> [Task goal]: For the entries below, print exactly the lines between the line holding "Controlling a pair" and the line holding "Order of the", inclusive, and nothing else.

> [The input]:
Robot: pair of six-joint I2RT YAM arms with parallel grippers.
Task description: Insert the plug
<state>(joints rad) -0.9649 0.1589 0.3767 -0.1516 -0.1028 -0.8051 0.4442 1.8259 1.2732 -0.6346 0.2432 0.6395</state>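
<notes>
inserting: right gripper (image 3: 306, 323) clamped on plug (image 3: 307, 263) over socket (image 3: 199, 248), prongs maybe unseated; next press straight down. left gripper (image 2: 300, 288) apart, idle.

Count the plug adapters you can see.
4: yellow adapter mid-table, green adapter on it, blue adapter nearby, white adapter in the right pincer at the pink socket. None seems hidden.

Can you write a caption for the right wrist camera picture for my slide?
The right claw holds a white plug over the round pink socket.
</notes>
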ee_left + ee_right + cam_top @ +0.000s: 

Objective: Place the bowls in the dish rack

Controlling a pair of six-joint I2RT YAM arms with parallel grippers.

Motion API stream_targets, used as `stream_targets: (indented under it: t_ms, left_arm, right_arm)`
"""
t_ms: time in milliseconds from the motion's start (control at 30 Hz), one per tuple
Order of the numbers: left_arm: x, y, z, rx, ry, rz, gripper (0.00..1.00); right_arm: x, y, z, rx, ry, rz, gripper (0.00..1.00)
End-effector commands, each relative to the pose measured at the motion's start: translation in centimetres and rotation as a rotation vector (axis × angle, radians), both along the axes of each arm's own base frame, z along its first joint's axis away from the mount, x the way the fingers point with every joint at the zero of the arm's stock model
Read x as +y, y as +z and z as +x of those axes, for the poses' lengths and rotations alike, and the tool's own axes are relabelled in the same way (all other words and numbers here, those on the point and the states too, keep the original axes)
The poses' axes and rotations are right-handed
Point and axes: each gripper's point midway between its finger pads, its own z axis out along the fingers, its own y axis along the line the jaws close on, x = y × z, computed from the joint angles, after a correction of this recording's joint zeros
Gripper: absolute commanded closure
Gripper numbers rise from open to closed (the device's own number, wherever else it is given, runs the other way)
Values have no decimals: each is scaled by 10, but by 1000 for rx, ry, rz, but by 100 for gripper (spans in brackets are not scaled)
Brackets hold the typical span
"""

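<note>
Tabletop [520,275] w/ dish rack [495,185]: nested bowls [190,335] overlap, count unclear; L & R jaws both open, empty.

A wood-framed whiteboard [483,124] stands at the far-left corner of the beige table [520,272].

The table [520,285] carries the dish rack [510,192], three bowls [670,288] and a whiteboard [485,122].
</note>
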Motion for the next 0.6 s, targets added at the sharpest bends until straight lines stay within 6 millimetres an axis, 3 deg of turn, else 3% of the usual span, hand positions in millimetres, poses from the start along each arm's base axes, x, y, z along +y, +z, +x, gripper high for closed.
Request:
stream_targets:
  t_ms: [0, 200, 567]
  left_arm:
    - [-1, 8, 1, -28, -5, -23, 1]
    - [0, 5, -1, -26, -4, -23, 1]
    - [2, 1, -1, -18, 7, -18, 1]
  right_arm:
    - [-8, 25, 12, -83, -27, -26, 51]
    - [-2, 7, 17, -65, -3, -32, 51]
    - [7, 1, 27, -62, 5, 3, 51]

> [Reply]:
Controlling a pair of six-joint I2RT YAM arms with parallel grippers.

Motion API stream_targets, used as `stream_targets: (indented under it: t_ms, left_arm, right_arm)`
"""
t_ms: time in milliseconds from the motion's start (control at 30 Hz), one per tuple
Order of the numbers: left_arm: x, y, z, rx, ry, rz, gripper (0.00..1.00); right_arm: x, y, z, rx, ry, rz, gripper (0.00..1.00)

This finishes the exercise.